* _Work order_
Would you print the records below from the first line through the line containing "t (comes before", skipping the pictures?
*** Opening of Recorded information ***
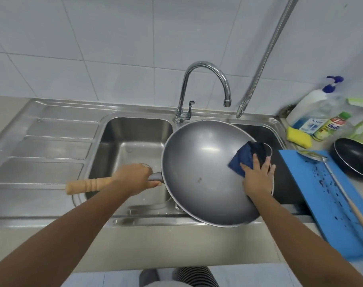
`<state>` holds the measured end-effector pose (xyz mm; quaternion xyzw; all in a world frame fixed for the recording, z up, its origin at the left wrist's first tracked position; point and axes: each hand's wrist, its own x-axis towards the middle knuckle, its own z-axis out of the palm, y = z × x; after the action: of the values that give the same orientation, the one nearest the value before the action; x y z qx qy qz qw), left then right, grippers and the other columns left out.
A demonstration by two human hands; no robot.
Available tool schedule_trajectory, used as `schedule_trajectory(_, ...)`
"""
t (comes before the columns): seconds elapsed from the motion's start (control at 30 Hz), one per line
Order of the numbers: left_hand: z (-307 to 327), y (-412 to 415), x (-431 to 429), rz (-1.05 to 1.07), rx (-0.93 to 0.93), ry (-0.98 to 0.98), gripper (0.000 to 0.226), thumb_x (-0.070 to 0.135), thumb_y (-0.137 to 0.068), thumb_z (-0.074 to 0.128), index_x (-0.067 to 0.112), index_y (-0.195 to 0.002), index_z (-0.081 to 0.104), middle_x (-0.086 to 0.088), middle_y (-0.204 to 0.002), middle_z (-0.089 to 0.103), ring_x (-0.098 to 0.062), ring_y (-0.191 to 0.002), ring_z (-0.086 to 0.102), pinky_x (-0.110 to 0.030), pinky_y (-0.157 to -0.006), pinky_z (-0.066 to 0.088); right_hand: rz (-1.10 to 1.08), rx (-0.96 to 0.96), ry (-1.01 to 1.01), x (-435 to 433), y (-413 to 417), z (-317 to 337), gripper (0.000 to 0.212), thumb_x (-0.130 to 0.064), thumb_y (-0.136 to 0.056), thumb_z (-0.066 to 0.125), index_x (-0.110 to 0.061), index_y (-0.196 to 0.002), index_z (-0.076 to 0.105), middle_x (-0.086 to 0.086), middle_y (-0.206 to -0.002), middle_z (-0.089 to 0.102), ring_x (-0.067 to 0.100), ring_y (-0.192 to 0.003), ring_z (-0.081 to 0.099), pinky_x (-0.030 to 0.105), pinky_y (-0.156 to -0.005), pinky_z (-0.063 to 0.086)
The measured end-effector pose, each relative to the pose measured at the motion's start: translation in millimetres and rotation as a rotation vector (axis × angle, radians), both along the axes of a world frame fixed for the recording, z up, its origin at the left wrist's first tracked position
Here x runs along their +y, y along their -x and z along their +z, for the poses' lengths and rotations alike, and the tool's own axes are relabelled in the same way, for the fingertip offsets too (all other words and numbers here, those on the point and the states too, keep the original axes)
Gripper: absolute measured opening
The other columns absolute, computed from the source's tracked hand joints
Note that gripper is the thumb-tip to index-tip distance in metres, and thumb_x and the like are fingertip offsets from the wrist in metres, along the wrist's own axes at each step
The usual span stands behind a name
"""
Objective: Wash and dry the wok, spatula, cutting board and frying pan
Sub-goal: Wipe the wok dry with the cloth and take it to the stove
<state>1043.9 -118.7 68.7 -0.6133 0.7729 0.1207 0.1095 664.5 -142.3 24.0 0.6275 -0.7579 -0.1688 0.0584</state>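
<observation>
A large grey wok (199,162) is held over the double sink, tilted toward me. My left hand (135,178) grips its handle where the metal meets the wooden grip (87,185). My right hand (257,177) presses a dark blue cloth (245,157) against the wok's inner right wall, fingers spread flat. To the right, a blue cutting board (319,195) lies on the counter, wet with drops. On it rests the spatula (340,189), a long metal utensil with a wooden handle. A black frying pan (354,157) sits at the far right.
A chrome tap (207,85) arches over the sink (133,141), no water running. A drainboard (43,146) lies left. Behind the board stand a yellow sponge (298,136), a pump soap bottle (313,108) and a green-capped bottle (330,126). A metal hose (265,59) hangs from the wall.
</observation>
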Motion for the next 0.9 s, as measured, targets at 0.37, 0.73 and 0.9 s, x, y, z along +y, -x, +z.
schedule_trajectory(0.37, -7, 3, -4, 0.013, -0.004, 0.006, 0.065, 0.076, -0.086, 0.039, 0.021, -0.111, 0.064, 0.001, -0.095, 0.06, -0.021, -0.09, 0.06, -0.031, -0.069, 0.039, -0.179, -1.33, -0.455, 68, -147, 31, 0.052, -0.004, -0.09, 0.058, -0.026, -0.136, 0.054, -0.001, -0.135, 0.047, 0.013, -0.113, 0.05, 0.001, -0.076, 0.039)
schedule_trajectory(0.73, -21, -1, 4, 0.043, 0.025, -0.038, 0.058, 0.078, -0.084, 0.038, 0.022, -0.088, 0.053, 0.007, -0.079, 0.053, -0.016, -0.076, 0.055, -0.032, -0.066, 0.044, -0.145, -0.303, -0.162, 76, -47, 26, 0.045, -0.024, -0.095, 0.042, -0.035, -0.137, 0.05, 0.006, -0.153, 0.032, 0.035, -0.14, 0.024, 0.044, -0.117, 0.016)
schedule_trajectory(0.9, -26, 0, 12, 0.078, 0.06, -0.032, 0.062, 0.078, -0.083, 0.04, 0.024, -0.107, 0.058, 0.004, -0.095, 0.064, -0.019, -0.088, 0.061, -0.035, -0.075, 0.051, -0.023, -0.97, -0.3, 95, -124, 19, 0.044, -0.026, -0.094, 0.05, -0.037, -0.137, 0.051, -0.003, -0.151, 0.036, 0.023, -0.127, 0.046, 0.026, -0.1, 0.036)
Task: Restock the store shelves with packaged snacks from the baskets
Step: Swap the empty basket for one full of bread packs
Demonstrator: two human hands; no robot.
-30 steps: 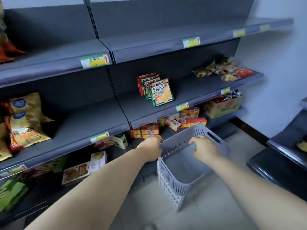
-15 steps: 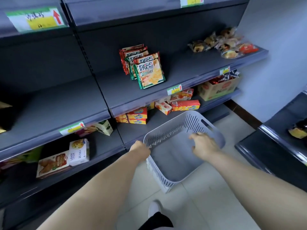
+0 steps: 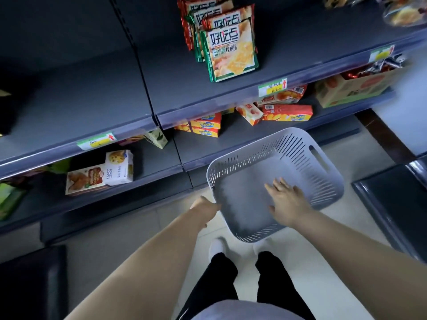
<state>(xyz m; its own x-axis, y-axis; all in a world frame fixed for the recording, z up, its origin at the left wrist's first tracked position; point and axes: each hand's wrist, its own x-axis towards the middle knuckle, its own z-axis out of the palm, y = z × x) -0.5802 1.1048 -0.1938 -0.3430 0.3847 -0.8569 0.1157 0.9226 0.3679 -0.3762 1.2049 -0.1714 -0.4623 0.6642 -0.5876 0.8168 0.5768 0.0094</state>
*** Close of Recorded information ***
* _Result of this task_
`<state>` holds the measured end-effector pose (xyz mm; quaternion xyzw; all in a world frame fixed for the recording, z up, its origin at the left wrist's first tracked position; point and axes: each hand's wrist, its own x-axis towards the middle knuckle, its own z-axis out of the palm, y = z × x; after the action: of the values that give the same orientation, the one nearest the value before the action; x y z qx qy qz qw), left then right, grippers and the other columns left out.
A demonstration by two human hands; no robot.
Available tool schedule_trajectory, used as `schedule_trajectory(_, ...)`
"""
t (comes before the columns): seconds elapsed from the motion's start (control at 30 Hz), one per line

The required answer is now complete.